# Got big plans



## Plaid (Nov 10, 2008)

First off, hello, everyone!
It's been a while since I joined, and my post count is still pitifully low.
But I've been watching this place, and I'm glad with how it's changed and grown since I first found it. Post if you've heard from me before  

Secondly, I've got big plans for the future. Big, little plans. A 25 gallon cube, which is going to be my masterpiece. 

Unrelated to my masterpiece is my main tank. My first big tank, my baby. I wanna add a moss wall, but all the walls are huge. Not enough moss.
Any ideas on POWERGROWING Java Moss? I know it takes time, but any way to speed things up is nice.

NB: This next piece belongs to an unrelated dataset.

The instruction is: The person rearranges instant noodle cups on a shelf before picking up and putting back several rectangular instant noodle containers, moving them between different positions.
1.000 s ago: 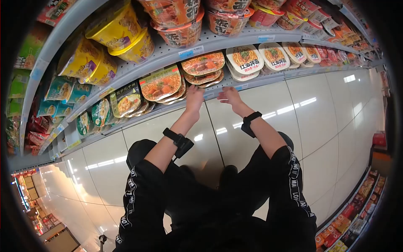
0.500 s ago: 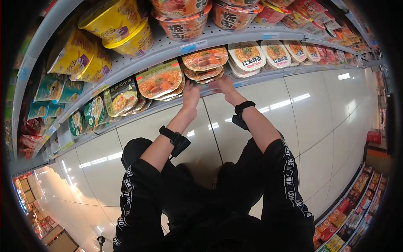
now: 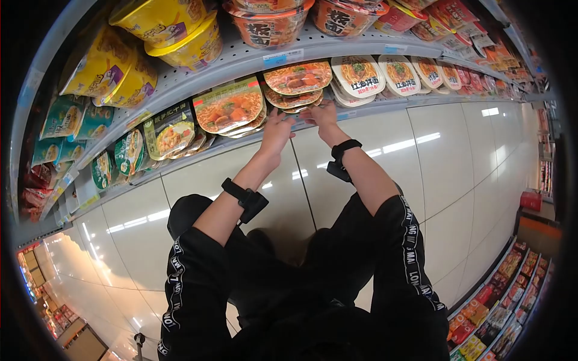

And who here has a lot of experience with plumbing? I may need a little help. 
I want to plumb the tank right into the stand, through holes in the base.

Saying thanks to everyone, from everyone,
Wes

Keep it up, Greater Toronto Area.


----------



## Chris S (Dec 19, 2007)

Lots of light, fertilizer and if you can, co2 should grow java moss like a weed.

I'd suggest that other mosses might look better as a moss wall though, like Christmas moss.

What kind of plumbing are you looking to do exactly?


----------



## Ciddian (Mar 15, 2006)

I agree with Chris  I remember seeing a site where they used to grow their moss outside on the cement in the sun and spray it down with a hose. lol.

I also had good luck with keeping it clean with some good water flow but I am not exactly sure if that was the sole reason for the good growth.


----------



## Plaid (Nov 10, 2008)

Alright, I'll be mass propogating the moss once I get the CO2 set up.

Can you grow Xmas Moss in a low-tech, mid-light tank? I've got about 1.8 watts per gallon, on a 50 gallon tank, with tough plants. So far, it does fine without CO2, and a little K2PO4 dosing here and there. I'm fighting a minor skirmish with black algae, but have it in hand.

The BIG PLANS!!! I want a cube. I think 18 inch cube, 25-ish gallons. With three holes drilled in the bottom. One of those holes would be filter intake, through one of those mesh strainer dealies. The other two would be Loc Line return holes, for circulating the water around.

UNDER the tank, would be something like this:
________TANK_______
---------STAND-------
|++++++++++++++++|
|+++++++++++++CO2 DIFFUSOR
|++++++++++++++++|
|++++++++++++++++|
FILTER----HEATER----|

Everything would run counter clockwise. My ASCII is impeccable.
This is gonna run pressurised CO2, and... be sexy. Most of this is PVC.

I want to light it with metal halide. Not particularly good at figuring it out, I want to run this at high-light, high-tech. Do yall think a 70W pendant at 6700K would be bright enough? I feel like "Yes."

Thanks for the interest,
Wes

EDIT: The forum doesn't play nice with my ASCII. Ignore all the + signs.


----------



## Chris S (Dec 19, 2007)

You can achieve most of what you want without drilling any holes in your tank.

A canister filter can be used in conjuction with an inline heater and your co2 can be plumbed into the output of the filter. The only things showing in your tank would be the input and output of the canister filter. If you are inventive, you can find some ways to hide these as well.

It just seems like a lot of work without much payoff. My suggestion: Don't drill your tank.

As for using metal halides - why not just use T5 HO's? Less heat, less power, better light.


----------



## Plaid (Nov 10, 2008)

To address your questions: I love the shimmer that metal halides give you. The brilliant, sun-bright glow is just brilliant. Let's pretend that I already have the 70 watt light shown here: fishneedit.com/75w-metal-halide-pendant-ligh75.html

And as for hiding the filter tubage, I am not inventive. I would prefer to have the stuff plumbed in, and as I would have the tank custom made, I could have the holes done by someone competant.

But, maybe I could hide things away. Hm. I should rethink the lighting and the plumbing. I'm not that good with cans, I was thinking an Eheim 2217 would be nice.

But does it have the flow rate and power to run through a heater and CO2 diffuser? Not sure how that works, if anyone has experience?

TL;DR- Can an Eheim 2217 run through an inline heater and and CO2 reactor, and still circulate a 25 gallon tank? And is a 3wpg of metal halide equivalent to hight light? Not sure how metal halides behave.

Thanks,
Wes


----------



## Chris S (Dec 19, 2007)

Plaid said:


> Can an Eheim 2217 run through an inline heater and and CO2 reactor, and still circulate a 25 gallon tank?


Yes, easily =)


----------